WORK TO BE COMPLETED -> Return every entry exactly. Leave nothing out.

──────── LISTED RECORDS

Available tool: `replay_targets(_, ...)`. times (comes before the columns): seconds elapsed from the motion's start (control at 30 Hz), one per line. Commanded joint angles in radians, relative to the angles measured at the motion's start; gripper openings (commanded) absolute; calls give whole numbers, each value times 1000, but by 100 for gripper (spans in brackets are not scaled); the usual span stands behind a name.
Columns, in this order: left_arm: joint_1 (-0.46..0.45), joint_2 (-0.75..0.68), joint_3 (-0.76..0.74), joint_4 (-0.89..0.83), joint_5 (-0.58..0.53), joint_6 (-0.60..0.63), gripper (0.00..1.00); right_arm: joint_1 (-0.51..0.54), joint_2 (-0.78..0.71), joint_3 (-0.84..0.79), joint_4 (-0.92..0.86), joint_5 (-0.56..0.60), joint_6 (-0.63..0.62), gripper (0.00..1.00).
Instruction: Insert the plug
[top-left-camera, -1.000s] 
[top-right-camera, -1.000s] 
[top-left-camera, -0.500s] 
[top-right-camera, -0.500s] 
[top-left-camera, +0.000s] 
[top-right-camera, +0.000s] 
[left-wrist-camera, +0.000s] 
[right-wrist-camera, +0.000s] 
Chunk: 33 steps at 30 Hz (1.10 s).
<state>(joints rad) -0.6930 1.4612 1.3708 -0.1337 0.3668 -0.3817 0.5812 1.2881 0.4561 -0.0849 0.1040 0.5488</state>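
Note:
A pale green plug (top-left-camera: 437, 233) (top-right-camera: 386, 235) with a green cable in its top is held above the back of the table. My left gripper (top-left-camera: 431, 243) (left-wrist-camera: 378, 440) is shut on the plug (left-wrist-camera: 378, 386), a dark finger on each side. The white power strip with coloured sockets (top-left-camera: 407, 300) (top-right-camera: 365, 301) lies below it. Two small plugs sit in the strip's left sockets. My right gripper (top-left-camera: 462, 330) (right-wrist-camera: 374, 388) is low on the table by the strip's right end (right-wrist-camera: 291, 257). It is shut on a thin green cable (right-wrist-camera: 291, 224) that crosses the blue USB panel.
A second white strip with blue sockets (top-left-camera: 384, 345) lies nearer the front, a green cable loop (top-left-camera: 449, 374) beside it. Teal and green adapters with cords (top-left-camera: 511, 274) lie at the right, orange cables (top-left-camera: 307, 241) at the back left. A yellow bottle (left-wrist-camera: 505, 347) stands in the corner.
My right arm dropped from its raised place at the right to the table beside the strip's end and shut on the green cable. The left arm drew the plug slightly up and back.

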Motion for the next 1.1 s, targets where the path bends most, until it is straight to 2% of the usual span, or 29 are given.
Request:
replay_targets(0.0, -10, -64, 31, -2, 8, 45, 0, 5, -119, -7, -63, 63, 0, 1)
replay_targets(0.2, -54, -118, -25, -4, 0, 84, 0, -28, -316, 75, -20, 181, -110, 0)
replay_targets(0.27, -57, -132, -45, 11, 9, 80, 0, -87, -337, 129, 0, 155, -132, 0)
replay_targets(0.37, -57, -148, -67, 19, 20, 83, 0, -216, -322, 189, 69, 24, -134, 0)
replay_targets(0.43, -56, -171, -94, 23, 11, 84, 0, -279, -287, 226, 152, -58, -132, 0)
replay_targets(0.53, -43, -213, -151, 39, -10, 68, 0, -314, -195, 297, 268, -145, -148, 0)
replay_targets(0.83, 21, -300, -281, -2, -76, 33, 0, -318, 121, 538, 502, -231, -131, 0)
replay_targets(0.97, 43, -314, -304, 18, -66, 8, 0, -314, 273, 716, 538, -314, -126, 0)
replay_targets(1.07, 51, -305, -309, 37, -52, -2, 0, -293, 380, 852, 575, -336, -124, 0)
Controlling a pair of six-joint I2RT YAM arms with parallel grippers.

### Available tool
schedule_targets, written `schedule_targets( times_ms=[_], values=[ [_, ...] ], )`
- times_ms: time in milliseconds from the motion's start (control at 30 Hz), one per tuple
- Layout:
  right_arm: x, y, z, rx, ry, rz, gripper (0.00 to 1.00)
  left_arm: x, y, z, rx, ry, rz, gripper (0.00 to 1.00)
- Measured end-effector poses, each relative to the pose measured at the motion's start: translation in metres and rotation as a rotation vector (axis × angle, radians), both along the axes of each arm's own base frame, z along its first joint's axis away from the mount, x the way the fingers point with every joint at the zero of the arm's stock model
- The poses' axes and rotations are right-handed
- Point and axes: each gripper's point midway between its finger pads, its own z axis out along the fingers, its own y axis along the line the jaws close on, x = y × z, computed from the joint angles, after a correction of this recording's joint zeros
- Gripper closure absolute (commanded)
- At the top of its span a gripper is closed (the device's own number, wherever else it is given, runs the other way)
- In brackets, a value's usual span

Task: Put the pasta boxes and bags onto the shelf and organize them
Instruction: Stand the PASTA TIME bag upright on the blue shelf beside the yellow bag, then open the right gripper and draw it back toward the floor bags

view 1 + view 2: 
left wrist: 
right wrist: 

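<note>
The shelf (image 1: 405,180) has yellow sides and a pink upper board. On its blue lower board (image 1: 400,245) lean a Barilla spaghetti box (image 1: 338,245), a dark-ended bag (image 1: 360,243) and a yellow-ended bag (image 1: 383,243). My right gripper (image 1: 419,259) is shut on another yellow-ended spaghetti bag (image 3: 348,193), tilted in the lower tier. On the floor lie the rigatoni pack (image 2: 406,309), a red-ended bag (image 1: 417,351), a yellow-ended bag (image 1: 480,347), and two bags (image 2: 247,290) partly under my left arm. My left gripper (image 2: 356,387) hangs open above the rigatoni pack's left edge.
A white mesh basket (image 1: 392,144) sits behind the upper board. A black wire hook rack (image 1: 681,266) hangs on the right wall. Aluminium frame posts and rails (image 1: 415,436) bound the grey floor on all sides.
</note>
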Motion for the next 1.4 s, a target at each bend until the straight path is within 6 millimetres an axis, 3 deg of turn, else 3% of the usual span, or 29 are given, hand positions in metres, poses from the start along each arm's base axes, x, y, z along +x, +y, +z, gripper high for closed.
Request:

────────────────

TASK RESPONSE ->
Available tool: `replay_targets(_, ...)`. times (comes before the columns): seconds elapsed from the motion's start (control at 30 Hz), one per line. Commanded joint angles in radians, relative to the angles measured at the motion's start; gripper openings (commanded) absolute; calls give whole numbers, each value times 1000, but by 100 for gripper (spans in brackets are not scaled); the usual span stands behind a name.
Columns, in this order: left_arm: joint_1 (-0.46..0.45), joint_2 (-0.75..0.68), joint_3 (-0.76..0.74), joint_4 (-0.89..0.83), joint_5 (-0.58..0.53), joint_6 (-0.60..0.63), gripper (0.00..1.00); right_arm: joint_1 (-0.51..0.54), joint_2 (-0.78..0.71), joint_3 (-0.84..0.79), joint_4 (-0.92..0.86), joint_5 (-0.56..0.60), joint_6 (-0.63..0.62), gripper (0.00..1.00).
Instruction: Insert the plug
[top-left-camera, -1.000s] 
[top-right-camera, -1.000s] 
[top-left-camera, -0.500s] 
[top-right-camera, -0.500s] 
[top-left-camera, +0.000s] 
[top-right-camera, +0.000s] 
[left-wrist-camera, +0.000s] 
[right-wrist-camera, +0.000s] 
Chunk: 33 steps at 30 Hz (1.10 s).
<state>(joints rad) -0.6930 1.4612 1.3708 -0.1337 0.3668 -0.3817 0.5812 1.2881 0.4561 -0.0849 0.1040 0.5488</state>
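Note:
A pale green plug (top-left-camera: 437, 233) (top-right-camera: 386, 235) with a green cable in its top is held above the back of the table. My left gripper (top-left-camera: 431, 243) (left-wrist-camera: 378, 440) is shut on the plug (left-wrist-camera: 378, 386), a dark finger on each side. The white power strip with coloured sockets (top-left-camera: 407, 300) (top-right-camera: 365, 301) lies below it. Two small plugs sit in the strip's left sockets. My right gripper (top-left-camera: 462, 330) (right-wrist-camera: 374, 388) is low on the table by the strip's right end (right-wrist-camera: 291, 257). It is shut on a thin green cable (right-wrist-camera: 291, 224) that crosses the blue USB panel.
A second white strip with blue sockets (top-left-camera: 384, 345) lies nearer the front, a green cable loop (top-left-camera: 449, 374) beside it. Teal and green adapters with cords (top-left-camera: 511, 274) lie at the right, orange cables (top-left-camera: 307, 241) at the back left. A yellow bottle (left-wrist-camera: 505, 347) stands in the corner.
My right arm dropped from its raised place at the right to the table beside the strip's end and shut on the green cable. The left arm drew the plug slightly up and back.
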
Motion for the next 1.1 s, targets where the path bends most, until it is straight to 2% of the usual span, or 29 are given.
Request:
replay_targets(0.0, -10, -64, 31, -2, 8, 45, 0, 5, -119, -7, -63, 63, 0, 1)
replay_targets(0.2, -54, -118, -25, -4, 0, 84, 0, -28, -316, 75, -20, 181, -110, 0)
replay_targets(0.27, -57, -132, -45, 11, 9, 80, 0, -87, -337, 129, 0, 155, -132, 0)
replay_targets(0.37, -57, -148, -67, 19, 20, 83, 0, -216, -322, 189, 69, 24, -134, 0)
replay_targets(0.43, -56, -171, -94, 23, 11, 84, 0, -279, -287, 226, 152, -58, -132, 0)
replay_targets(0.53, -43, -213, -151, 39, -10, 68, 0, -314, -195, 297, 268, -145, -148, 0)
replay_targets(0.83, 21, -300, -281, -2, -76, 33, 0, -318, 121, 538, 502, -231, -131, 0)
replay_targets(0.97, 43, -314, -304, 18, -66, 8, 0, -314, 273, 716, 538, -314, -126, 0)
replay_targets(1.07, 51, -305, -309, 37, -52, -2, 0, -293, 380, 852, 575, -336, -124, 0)
Controlling a pair of six-joint I2RT YAM arms with parallel grippers.

### Available tool
schedule_targets, written `schedule_targets( times_ms=[_], values=[ [_, ...] ], )`
- times_ms: time in milliseconds from the motion's start (control at 30 Hz), one per tuple
- Layout:
  right_arm: x, y, z, rx, ry, rz, gripper (0.00 to 1.00)
  left_arm: x, y, z, rx, ry, rz, gripper (0.00 to 1.00)
- Measured end-effector poses, each relative to the pose measured at the motion's start: translation in metres and rotation as a rotation vector (axis × angle, radians), both along the axes of each arm's own base frame, z along its first joint's axis away from the mount, x the way the fingers point with every joint at the zero of the arm's stock model
- The poses' axes and rotations are right-handed
- Point and axes: each gripper's point midway between its finger pads, its own z axis out along the fingers, its own y axis along the line the jaws close on, x = y × z, computed from the joint angles, after a correction of this recording's joint zeros
- Gripper closure absolute (commanded)
- At the top of its span a gripper is closed (the device's own number, wherever else it is given, runs the other way)
- In brackets, a value's usual span

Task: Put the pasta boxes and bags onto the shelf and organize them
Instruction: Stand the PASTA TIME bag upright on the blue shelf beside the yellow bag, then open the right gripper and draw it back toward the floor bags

view 1 + view 2: 
left wrist: 
right wrist: 

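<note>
The shelf (image 1: 405,180) has yellow sides and a pink upper board. On its blue lower board (image 1: 400,245) lean a Barilla spaghetti box (image 1: 338,245), a dark-ended bag (image 1: 360,243) and a yellow-ended bag (image 1: 383,243). My right gripper (image 1: 419,259) is shut on another yellow-ended spaghetti bag (image 3: 348,193), tilted in the lower tier. On the floor lie the rigatoni pack (image 2: 406,309), a red-ended bag (image 1: 417,351), a yellow-ended bag (image 1: 480,347), and two bags (image 2: 247,290) partly under my left arm. My left gripper (image 2: 356,387) hangs open above the rigatoni pack's left edge.
A white mesh basket (image 1: 392,144) sits behind the upper board. A black wire hook rack (image 1: 681,266) hangs on the right wall. Aluminium frame posts and rails (image 1: 415,436) bound the grey floor on all sides.
</note>
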Motion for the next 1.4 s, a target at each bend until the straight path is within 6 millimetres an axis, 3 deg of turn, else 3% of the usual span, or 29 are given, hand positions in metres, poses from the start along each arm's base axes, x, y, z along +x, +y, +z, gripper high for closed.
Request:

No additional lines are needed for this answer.